Reimbursement provisions. You may be required to reimburse the City of Oakland for training expenses. Reimbursement would be required in the event you voluntarily terminate your employment with the Oakland Police Department, according to the following schedule:
Before the end of year 1 - 100% repayment of $8,000.
Before the end of year 2 - 80% repayment of $8,000.
Before the end of year 3 - 60% repayment of $8,000.
Before the end of year 4 - 40% repayment of $8,000.
Before the end of year 5 - 20% repayment of $8,000.
The letter included a signature block form that stated, "[p]lease advise whether you accept this condition offer" (ibid.).

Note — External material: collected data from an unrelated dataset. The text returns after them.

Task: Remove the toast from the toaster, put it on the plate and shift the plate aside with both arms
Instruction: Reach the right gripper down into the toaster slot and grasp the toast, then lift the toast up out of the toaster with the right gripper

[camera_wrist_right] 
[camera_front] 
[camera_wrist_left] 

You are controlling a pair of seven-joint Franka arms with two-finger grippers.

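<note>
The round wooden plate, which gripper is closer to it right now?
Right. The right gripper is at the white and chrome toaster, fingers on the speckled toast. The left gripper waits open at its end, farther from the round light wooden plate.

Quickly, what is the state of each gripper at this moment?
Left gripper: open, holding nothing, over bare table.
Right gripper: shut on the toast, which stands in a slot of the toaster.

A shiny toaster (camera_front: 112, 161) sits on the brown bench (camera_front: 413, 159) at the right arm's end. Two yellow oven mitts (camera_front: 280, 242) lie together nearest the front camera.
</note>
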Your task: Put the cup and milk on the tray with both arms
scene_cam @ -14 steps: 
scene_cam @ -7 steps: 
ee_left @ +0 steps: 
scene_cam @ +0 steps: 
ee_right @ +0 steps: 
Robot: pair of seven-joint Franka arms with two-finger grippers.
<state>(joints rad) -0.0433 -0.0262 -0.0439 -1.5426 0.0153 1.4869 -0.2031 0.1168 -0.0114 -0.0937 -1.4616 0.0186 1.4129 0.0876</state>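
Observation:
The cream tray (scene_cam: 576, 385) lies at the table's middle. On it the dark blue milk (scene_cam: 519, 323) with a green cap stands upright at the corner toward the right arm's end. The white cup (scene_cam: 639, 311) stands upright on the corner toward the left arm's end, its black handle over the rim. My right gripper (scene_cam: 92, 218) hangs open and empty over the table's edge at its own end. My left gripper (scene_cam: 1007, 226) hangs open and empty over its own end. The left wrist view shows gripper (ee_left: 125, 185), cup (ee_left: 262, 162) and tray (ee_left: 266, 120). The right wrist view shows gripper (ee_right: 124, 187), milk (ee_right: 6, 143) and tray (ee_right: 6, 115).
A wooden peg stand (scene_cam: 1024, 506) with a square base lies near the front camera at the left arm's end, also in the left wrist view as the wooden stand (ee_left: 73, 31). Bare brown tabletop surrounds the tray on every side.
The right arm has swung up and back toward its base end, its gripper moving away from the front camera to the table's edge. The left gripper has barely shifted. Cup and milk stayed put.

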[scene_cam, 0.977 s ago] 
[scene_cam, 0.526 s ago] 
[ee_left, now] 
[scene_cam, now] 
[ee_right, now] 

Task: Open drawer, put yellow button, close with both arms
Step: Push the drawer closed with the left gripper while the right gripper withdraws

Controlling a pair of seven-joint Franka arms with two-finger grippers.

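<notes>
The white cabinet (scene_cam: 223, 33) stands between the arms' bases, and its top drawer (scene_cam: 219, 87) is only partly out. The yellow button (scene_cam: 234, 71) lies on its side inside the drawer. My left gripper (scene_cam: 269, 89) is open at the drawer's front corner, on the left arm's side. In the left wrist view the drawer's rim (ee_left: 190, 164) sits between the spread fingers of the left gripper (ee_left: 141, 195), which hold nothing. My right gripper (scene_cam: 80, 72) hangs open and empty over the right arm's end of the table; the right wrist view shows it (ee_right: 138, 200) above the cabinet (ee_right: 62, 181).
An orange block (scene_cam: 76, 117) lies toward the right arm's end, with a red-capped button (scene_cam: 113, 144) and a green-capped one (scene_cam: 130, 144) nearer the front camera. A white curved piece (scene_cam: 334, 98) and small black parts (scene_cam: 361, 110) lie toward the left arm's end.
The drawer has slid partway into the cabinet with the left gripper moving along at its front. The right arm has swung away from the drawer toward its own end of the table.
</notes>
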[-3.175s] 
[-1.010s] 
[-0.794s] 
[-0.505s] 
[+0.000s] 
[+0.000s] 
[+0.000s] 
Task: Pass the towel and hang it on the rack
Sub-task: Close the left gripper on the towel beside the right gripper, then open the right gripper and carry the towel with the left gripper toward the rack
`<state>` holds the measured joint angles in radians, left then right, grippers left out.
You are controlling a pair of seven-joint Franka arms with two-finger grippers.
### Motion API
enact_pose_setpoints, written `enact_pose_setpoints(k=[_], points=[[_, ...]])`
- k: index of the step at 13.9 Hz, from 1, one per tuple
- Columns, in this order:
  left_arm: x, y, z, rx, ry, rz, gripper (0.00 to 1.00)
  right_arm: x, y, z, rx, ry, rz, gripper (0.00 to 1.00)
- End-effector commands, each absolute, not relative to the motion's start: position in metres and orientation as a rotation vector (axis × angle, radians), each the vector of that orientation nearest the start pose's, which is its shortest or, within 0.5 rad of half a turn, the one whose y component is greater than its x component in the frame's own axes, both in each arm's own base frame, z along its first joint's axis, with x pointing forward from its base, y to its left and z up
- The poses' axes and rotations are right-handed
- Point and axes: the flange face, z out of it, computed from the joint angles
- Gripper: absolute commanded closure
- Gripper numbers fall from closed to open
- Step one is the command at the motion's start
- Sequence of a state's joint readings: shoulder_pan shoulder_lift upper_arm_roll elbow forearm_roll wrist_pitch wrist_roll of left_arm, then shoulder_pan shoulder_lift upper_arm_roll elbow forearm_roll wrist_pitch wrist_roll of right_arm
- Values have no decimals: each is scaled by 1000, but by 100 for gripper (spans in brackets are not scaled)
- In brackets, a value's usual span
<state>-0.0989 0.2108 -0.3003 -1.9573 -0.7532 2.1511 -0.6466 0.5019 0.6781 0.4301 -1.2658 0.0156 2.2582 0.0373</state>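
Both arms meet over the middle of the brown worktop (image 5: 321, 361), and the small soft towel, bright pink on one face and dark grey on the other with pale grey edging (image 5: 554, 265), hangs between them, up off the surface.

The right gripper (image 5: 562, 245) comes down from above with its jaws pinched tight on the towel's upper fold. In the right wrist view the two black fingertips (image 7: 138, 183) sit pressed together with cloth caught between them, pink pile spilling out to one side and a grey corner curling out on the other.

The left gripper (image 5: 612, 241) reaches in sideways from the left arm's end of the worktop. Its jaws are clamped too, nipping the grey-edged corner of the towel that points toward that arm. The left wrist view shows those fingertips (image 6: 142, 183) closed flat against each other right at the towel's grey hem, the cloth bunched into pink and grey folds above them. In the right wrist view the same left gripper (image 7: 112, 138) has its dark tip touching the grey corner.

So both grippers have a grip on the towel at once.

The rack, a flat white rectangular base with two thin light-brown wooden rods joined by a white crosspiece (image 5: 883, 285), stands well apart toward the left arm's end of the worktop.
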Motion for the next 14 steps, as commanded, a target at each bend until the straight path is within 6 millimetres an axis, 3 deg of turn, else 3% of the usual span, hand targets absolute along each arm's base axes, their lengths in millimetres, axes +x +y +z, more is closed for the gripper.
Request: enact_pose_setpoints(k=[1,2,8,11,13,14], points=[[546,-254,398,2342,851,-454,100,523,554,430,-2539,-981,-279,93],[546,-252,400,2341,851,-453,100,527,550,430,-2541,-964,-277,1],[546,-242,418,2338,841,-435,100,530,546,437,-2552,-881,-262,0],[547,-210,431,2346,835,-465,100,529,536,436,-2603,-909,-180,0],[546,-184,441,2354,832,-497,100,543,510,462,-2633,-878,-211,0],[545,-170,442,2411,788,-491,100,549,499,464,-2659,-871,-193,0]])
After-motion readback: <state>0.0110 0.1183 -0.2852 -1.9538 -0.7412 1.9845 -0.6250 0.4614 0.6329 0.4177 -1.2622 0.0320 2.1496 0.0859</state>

Gordon checked the "yes" box and signed the conditional offer of employment on November 5, 2005.
Gordon was hired, successfully completed her police training, and was sworn in as a police officer in June of 2006. Before beginning her second year as a police officer, Gordon resigned in January 2008. Upon her resignation, Gordon was informed that she would be required to reimburse the city $6,400 - i.e., 80% of $8,000 - for part of her training expenses.
Gordon alleges the city then withheld $1,950.34 from her last paycheck as partial payment for the $6,400. While she was employed as a police officer, Gordon maintains she was paid at an hourly rate of between $33.25 and $34.92. During her time in training, her hourly rate was 10% less than the base salary for a full-time police officer.
Gordon filed this putative class action on March 20, 2008, alleging violations of the Fair Labor Standards Act, deprivation of civil rights under 42 U.S.C. Section 1983, and violations of various state-law claims. In particular, Gordon alleged that in her last week of work she was deprived of the federal-minimum wage in violation of FLSA. Gordon purports to represent all other former police officers who have similarly been required to pay for their training expenses after resigning before five years. Defendant then moved to dismiss all claims. The motion was granted in its entirety. The order granting defendant's motion found that plaintiff had failed to show that in any single pay period she was paid below the federal-minimum wage. Plaintiff, however, was given the opportunity to move for leave to amend. This motion now follows.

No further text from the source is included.